Kemandiriannya makin terlihat ketika ia memasuki dunia putih abunya. Sebagai laki-laki, adik saya berhasil jadi yang paling mandiri, termasuk juga ketika dia berjuang untuk meraih cita-cita ini. Peran saya sebagai kakak hanya bisa menjadi pendukung paling setia dan banyak berdoa. Juga peran orangtua, yang memberikan dukungan doa yang tiada putus, motivasi dan tentu memberi kepercayaan bahwa adik mampu.
Ketika yang Lain Ditemani Orangtua
Sebagai kakak yang banyak menemani adik dalam perjalanan perjuangannya. Semangat adik begitu terasa, amat terasa bahkan.
Akan ada yang selalu saya kenang ketika saya menemani tiap langkah perjuangannya. Salah satunya ketika kami berdua sedang mengantri untuk mengecek kondisi kesehatan di sebuah rumah sakit. Ketika yang lain ditemani oleh Bapak atau Ibu, atau bahkan kedua-duanya beserta sanak saudara.
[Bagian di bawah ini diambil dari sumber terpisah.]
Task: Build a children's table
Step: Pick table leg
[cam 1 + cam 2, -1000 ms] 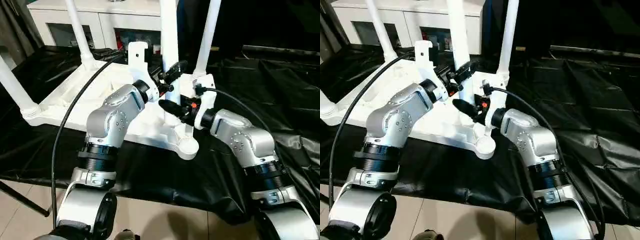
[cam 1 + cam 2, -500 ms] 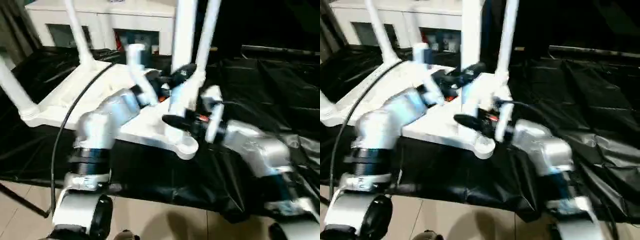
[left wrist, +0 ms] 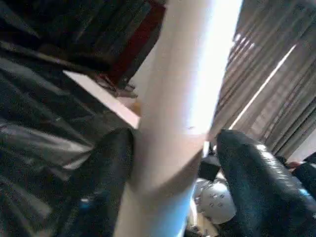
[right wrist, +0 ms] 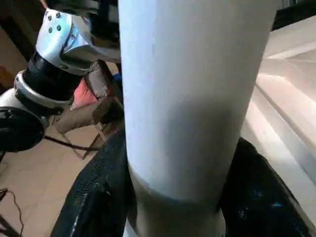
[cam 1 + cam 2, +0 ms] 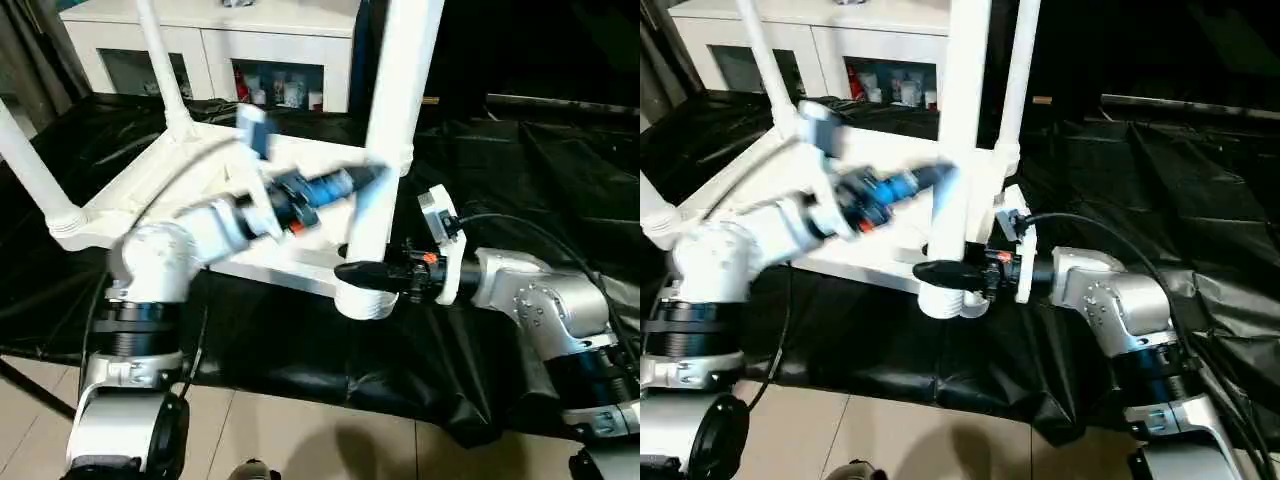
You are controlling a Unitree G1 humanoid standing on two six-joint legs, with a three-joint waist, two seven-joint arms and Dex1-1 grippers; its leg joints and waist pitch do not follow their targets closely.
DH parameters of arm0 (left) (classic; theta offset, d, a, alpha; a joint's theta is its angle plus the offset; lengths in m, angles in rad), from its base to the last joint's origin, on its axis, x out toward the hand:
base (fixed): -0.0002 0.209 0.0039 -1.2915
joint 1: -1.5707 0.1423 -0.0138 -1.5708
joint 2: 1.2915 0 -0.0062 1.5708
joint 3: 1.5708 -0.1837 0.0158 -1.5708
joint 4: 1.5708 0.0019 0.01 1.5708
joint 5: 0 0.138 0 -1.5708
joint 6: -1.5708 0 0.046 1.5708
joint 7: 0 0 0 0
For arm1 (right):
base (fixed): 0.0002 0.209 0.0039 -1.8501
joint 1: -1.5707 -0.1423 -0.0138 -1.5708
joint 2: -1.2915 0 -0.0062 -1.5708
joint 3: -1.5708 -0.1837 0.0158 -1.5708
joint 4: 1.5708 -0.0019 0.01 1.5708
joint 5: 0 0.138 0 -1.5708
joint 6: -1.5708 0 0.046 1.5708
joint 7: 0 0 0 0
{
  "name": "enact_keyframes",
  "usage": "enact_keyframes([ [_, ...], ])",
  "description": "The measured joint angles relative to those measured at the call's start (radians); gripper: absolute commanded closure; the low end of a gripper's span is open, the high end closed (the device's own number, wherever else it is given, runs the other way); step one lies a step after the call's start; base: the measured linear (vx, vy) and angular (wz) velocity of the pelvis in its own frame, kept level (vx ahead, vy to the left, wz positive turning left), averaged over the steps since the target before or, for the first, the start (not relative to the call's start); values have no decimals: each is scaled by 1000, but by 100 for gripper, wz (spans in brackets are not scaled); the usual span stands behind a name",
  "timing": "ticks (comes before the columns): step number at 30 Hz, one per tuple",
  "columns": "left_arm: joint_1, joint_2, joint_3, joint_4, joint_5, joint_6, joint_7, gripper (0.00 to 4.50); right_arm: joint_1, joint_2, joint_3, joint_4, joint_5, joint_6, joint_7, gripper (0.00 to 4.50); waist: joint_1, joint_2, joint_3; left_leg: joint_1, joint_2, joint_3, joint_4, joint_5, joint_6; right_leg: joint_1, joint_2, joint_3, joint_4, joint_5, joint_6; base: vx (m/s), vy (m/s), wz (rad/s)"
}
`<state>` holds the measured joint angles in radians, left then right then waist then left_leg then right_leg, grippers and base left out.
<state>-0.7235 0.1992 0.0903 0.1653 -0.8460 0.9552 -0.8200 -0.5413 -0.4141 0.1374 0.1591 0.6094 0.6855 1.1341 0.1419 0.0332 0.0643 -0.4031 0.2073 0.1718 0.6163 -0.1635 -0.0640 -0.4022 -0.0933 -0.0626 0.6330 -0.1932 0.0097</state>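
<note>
The white tabletop (image 5: 105,205) lies upside down on a black cloth, its legs pointing up. The near corner leg (image 5: 395,110) stands in its round socket (image 5: 362,300), leaning slightly right. My left gripper (image 5: 362,185) reaches in from the left and is shut on this leg partway up. In the left wrist view its black fingers (image 3: 106,173) flank the leg (image 3: 182,89). Low down, just above the socket, my right gripper (image 5: 356,272) is shut on the same leg, whose shaft (image 4: 192,74) sits between its fingers (image 4: 103,192). Other legs (image 5: 160,60) (image 5: 30,165) (image 5: 1018,80) stand at the other corners.
A white cabinet with glass doors (image 5: 200,40) stands right behind the table. Crumpled black cloth (image 5: 520,170) spreads to the right and hangs over the front edge. Tiled floor (image 5: 300,440) lies below, in front of me.
Both arms have swung: the left elbow dropped to the left, the right arm moved right and lower. The right gripper has slid down to the foot of the near leg.
</note>
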Motion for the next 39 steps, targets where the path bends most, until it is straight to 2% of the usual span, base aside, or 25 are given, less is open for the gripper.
enact_keyframes([
  [3, 0, -10, 0, 9, 2, -5, 10, 206, 0, -5, 7, 0, -14, 4, 5, 254, -1, 0, 0, 0, 0, 0, 0, 0, 0, 0, 0, 0, 0, 0, 0, 0, 0, 0],
  [7, 0, -5, -9, 10, 14, -6, 3, 214, -2, -29, 24, 0, -17, 9, 27, 254, 0, 0, 0, 0, 0, 0, 0, 0, 0, 0, 0, 0, 0, 0, 0, 0, 0, 0],
  [9, 0, -4, -11, 10, 17, -10, 0, 237, -2, -31, 25, 0, -18, 9, 29, 254, 0, 0, 0, 0, 0, 0, 0, 0, 0, 0, 0, 0, 0, 0, 0, 0, 0, 0],
  [16, 0, -12, -16, 10, 37, -32, 2, 248, -5, -35, 25, 3, -30, 8, 30, 254, 1, 0, 0, 0, 0, 0, 0, 0, 0, 0, 0, 0, 0, 0, 0, 0, 0, 0],
  [20, 0, -21, -16, 10, 38, -50, 9, 250, -5, -29, 25, 14, -55, -46, 25, 254, 0, 0, 0, 0, 0, 0, 0, 0, 0, 0, 0, 0, 0, 0, 0, 0, 0, 0],
  [21, 0, -24, -15, 10, 39, -60, 14, 250, -7, -23, 21, 21, -55, -55, 20, 254, 0, 0, 0, 0, 0, 0, 0, 0, 0, 0, 0, 0, 0, 0, 0, 0, 0, 0],
  [22, 0, -28, -12, 10, 40, -70, 19, 250, -8, -14, 15, 25, -55, -63, 13, 219, 0, 0, 0, 0, 0, 0, 0, 0, 0, 0, 0, 0, 0, 0, 0, 0, 0, 0],
  [23, 0, -34, -3, 10, 42, -85, 27, 250, -12, 5, 4, 33, -55, -71, -1, 219, 0, 0, 0, 0, 0, 0, 0, 0, 0, 0, 0, 0, 0, 0, 0, 0, 0, 0],
  [25, 0, -47, 15, 10, 49, -105, 51, 250, -16, 23, -3, 39, -57, -89, -20, 184, 0, 0, 0, 0, 0, 0, 0, 0, 0, 0, 0, 0, 0, 0, 0, 0, 0, 0],
  [29, 0, -61, 60, 29, 79, -176, 126, 253, -21, 51, -24, 42, -106, -168, -108, 143, -1, 0, 0, 0, 0, 0, 0, 0, 0, 0, 0, 0, 0, 0, 0, 0, 0, 0],
  [35, -20, -86, 61, 27, 193, -310, 261, 257, -75, 156, -90, 89, -141, -230, -308, 141, -2, 0, 0, 0, 0, 0, 0, 0, 0, 0, 0, 0, 0, 0, 0, 0, 0, 0],
  [39, -31, -98, 44, -7, 243, -349, 320, 257, -93, 196, -92, 97, -166, -248, -396, 141, 0, -1, 0, -1, 0, 0, 0, 0, 0, 0, 0, 0, -2, 0, 0, 0, 0, 0],
])
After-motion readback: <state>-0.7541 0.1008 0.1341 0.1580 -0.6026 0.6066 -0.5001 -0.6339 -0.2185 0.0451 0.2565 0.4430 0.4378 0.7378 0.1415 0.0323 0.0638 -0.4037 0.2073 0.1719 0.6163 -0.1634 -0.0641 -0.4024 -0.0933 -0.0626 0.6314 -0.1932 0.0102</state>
Adik hanya ditemani kakak yang ukurannya 'lebih imut', yang banyak orang sangka malah bukan kakak justru jadi adiknya, atau malah dikira pacar.
"Mbak ini pacarnya?"
"Bukan, saya kakaknya"
Pun ada yang kemudian membuat saya ingin menangis, tetapi bukan karena saya tidak berani menemani adik. Adalah ketika seorang perawat tiba-tiba berkata sembari berdoa,
"Semoga adiknya keterima ya,Mbak."
Nyesss! Kata-kata itu ntah mengapa membuat mata saya menahan sesuatu , sesuatu yang berair yang ada dimata.
Ramalan yang Dijadikan Doa
Dalam perjalanan berjuang. Ada kejadian yang unik yang kemudian jadi selalu teringat. Waktu itu, ketika saya bersama ibu (tanpa adik karena dia di sekolah) berada di catatan sipil untuk melegalisir beberapa berkas penting untuk dijadikan syarat.